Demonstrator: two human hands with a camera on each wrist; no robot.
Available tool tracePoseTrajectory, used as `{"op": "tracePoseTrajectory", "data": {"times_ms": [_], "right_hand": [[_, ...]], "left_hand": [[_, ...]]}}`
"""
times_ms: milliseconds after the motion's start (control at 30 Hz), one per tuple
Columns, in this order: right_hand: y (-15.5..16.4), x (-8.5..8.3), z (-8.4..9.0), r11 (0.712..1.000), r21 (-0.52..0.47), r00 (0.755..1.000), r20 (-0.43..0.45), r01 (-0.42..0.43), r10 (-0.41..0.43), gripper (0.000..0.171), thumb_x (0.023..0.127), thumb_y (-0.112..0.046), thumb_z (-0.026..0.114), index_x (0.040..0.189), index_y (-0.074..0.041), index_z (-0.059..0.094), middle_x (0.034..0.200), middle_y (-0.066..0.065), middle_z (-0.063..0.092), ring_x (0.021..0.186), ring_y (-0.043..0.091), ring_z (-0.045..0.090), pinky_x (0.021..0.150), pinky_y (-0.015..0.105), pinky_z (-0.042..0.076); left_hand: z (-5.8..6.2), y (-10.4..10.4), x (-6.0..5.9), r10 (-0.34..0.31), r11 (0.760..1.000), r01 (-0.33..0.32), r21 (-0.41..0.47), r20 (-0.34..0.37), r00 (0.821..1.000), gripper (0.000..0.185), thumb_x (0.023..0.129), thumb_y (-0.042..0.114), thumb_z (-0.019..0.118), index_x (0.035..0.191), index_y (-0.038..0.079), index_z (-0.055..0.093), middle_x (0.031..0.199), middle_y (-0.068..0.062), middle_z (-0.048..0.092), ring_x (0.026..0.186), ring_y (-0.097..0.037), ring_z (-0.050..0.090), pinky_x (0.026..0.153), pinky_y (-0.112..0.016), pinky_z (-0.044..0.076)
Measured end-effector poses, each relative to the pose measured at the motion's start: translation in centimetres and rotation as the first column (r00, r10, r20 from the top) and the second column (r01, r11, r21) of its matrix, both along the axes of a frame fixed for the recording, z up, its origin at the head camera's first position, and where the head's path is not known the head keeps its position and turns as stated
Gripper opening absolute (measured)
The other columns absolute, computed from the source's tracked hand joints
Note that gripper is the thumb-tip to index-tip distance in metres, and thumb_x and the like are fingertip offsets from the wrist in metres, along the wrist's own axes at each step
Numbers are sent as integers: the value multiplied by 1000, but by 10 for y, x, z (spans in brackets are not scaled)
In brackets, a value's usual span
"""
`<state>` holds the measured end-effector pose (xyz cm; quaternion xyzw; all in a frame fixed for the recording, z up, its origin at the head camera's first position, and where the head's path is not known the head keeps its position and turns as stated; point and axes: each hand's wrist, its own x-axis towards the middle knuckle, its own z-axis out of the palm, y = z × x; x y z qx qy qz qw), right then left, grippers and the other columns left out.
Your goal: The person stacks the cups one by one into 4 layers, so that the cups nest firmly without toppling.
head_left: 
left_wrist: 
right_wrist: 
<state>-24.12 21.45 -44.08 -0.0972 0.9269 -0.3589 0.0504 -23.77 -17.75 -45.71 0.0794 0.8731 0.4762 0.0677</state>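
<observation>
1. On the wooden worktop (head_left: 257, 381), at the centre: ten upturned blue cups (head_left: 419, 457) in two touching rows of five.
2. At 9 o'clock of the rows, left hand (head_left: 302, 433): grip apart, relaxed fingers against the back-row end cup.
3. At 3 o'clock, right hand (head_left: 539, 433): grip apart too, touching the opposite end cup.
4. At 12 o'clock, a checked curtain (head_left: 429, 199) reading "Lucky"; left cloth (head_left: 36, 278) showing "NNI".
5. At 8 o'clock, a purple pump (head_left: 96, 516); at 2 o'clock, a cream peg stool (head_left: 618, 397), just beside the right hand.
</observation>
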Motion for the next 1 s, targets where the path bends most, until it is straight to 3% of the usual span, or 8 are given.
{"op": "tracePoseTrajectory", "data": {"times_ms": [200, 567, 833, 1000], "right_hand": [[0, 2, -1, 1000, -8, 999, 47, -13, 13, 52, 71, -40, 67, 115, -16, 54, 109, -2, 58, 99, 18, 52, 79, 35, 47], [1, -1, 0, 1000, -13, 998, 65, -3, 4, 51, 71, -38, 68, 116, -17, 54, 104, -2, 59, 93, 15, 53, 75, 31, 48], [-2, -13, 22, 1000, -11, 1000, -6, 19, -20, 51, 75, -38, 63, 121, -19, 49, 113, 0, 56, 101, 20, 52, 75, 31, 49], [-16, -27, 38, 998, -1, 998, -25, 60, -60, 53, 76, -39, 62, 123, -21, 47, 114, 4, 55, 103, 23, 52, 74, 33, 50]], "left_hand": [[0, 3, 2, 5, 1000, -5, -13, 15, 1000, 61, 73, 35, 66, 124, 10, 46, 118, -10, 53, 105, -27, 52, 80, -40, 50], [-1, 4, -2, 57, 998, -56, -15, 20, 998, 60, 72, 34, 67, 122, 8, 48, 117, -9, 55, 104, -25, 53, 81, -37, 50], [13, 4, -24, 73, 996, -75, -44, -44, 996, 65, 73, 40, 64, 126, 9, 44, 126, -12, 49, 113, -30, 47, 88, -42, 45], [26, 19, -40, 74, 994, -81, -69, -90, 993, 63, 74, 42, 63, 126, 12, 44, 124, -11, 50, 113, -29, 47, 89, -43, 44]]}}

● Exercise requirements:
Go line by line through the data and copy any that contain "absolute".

● Exercise result:
Gripper opening absolute (measured)
The other columns absolute, computed from the source's tracked hand joints

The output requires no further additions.